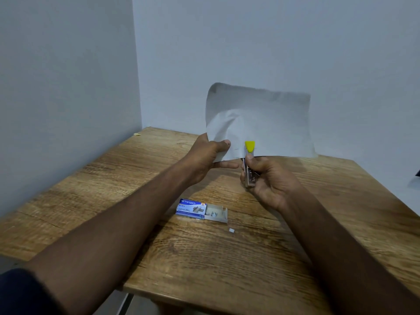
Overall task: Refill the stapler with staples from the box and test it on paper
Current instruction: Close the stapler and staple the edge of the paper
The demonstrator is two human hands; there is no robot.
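Holding: your left hand (204,155) pinches the paper (261,123) by its near corner, above the worktop (91,201).
Stapler (250,147): gripped in your right hand's (270,180) curled fingers, yellow tip at the paper's lower edge.
Staple box (200,210): open on the worktop.

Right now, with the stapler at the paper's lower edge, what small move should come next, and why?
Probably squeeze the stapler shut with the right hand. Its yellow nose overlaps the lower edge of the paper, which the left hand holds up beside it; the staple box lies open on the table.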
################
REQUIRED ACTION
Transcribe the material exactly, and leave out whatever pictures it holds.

ANSWER TO THIS EXERCISE
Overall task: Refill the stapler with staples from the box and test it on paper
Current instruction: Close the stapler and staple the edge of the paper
The demonstrator is two human hands; there is no robot.
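Holding: your left hand (204,155) pinches the paper (261,123) by its near corner, above the worktop (91,201).
Stapler (250,147): gripped in your right hand's (270,180) curled fingers, yellow tip at the paper's lower edge.
Staple box (200,210): open on the worktop.

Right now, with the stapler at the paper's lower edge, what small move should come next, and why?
Probably squeeze the stapler shut with the right hand. Its yellow nose overlaps the lower edge of the paper, which the left hand holds up beside it; the staple box lies open on the table.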

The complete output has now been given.